To be honest I thought you will be a bit more concerned about whether GSDs are OK for me in terms of drive but it seems like it will be just fine 

Generally speaking I am fluent in Slovak/Czech, maybe after such a long time (10 yrs spent outside Slovakia) I will have problems to discuss such a specific topic like right now I have no idea how I would translate "drive" lol.. but nothing that I could not manage.

If the opinions in the posts will stay this consistent I will go for west german working line with the desired shape and colouring and will discuss my drive/temperament needs with the breeder so that he can help me to choose the right puppy.

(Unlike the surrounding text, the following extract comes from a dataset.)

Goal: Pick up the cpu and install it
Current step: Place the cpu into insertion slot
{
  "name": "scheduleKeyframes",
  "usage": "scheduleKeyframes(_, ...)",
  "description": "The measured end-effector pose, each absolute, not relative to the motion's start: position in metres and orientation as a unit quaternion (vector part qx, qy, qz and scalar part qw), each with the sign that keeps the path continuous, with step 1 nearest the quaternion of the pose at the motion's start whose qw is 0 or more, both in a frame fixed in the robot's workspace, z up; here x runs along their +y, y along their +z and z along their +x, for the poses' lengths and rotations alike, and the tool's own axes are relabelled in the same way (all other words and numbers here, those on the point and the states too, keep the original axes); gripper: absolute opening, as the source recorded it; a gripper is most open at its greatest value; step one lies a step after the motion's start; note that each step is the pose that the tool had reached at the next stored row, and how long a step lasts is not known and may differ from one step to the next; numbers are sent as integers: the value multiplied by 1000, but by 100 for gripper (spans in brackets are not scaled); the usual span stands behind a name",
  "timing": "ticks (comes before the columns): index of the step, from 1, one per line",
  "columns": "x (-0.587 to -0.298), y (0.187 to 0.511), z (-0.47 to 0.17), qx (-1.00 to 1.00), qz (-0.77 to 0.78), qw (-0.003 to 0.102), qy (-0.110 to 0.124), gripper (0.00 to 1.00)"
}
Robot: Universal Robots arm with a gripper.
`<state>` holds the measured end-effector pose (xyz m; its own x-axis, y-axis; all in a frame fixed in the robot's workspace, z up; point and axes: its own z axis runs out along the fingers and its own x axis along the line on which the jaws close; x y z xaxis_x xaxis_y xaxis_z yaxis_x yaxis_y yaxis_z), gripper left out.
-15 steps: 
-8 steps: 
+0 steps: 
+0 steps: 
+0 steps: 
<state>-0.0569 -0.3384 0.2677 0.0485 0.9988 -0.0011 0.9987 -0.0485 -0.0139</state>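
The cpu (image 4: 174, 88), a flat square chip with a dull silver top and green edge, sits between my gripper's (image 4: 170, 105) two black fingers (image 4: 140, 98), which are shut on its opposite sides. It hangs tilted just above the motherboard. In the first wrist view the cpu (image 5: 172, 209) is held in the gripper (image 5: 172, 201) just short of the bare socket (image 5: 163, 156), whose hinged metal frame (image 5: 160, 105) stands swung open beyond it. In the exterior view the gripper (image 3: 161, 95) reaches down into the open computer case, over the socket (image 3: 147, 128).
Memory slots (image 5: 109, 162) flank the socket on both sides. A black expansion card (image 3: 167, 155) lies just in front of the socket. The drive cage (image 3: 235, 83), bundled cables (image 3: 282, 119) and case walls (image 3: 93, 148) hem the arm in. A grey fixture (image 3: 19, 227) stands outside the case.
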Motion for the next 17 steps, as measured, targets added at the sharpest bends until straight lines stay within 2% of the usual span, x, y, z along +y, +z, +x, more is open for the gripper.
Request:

BTW the funny thing will be to find someone dealing with west german working line these countries being full of (afaik) Czech/Slovak and maybe DDR lines, some GSLs... Elsa I'm honestly wondering how you found what you were looking for if you don't speak Czech, I was trying to find some information but the Slovak/Czech part of internet just seems to be so fragmented and chaotic lol  (well on the other hand I've already found an oficial list of Slovak breeders and some of them have a webpage so that could be a good starting point)


----------



## wolfstraum (May 2, 2003)

first off - the black and red saddle is going to be much harder to find in a working line....

there are some Czech/Slovak kennels with good websites and owners who can speak English...a few sell alot internationally and charge "American" prices....perhaps with you being Slovak, you can find a pup at a more regional price point ....

Germany should be fairly easy to get to for you tho.....and seriously, I would recommend the WG Show line as it seems to be what you prefer - ie, the VA Kirschental female....last year, I paid E600 for a puppy from Germany - but the fees and exchange rates and transport brought that up to USD 2000 + .... so remember to keep that all in perspective when you look in Europe!

Lee


----------



## JakodaCD OA (May 14, 2000)

Masi's (in my avatar) mom was imported from slovakia, she is a helga v eurosportu, (maybe eurosport?) I have a copy of her slovak papers, but darn if I can read them either)) 

Anyhow, again good luck in your search, maybe someone here can recommend some kennels over there to check out?


----------



## GSDElsa (Jul 22, 2009)

Tom888 said:


> Thank you both for the input.
> 
> To be honest I thought you will be a bit more concerned about whether GSDs are OK for me in terms of drive but it seems like it will be just fine


You post was well thought out and included a good deal of info that showed you had done a decent amount of research 




Tom888 said:


> Generally speaking I am fluent in Slovak/Czech, maybe after such a long time (10 yrs spent outside Slovakia) I will have problems to discuss such a specific topic like right now I have no idea how I would translate "drive" lol.. but nothing that I could not manage.


I imagine most well known breeders speak enough English that they are familiar with the popular words to describe temperment so between that and you speaking the language you should be golden!



Tom888 said:


> If the opinions in the posts will stay this consistent I will go for west german working line with the desired shape and colouring and will discuss my drive/temperament needs with the breeder so that he can help me to choose the right puppy.
> 
> BTW the funny thing will be to find someone dealing with west german working line these countries being full of (afaik) Czech/Slovak and maybe DDR lines, some GSLs...


Most good Czech/Slovak breeders have recognized the need to bring new blood into their lines so a lot of what you will find is a Czech/WG working cross (my boy is about 3/4 Czech, 1/4 WG). I don't think that will will find so much of a difference that you should worry too much over Czech and WG. There are some differences, but really it's all about the individual breedings.




Tom888 said:


> Elsa I'm honestly wondering how you found what you were looking for if you don't speak Czech, I was trying to find some information but the Slovak/Czech part of internet just seems to be so fragmented and chaotic lol


I wasn't specifically looking for a Czech breeder, it's just kind of how it worked out! It was a breeder I had been interested in for awhile, and it just happened when I was ready for a puppy someone who had a lot of experience with this breeder (cliffson on this forum) was importing a puppy at the same time. And it worked out nicely as Zybnek's English is pretty decent. I get updates on Medo's littermate he still owns and he always promptly responds to my email updates. I mean, we are never going to have a long philosophical conversation on GSD's, but the communication is clear enough we make it happen, lol! I don't need my breeder to be my BFF, but I do appreciate that I feel like he cares about Medo and the fact I got a good dog...not just that he made a buck and doesn't care what happens beyond that.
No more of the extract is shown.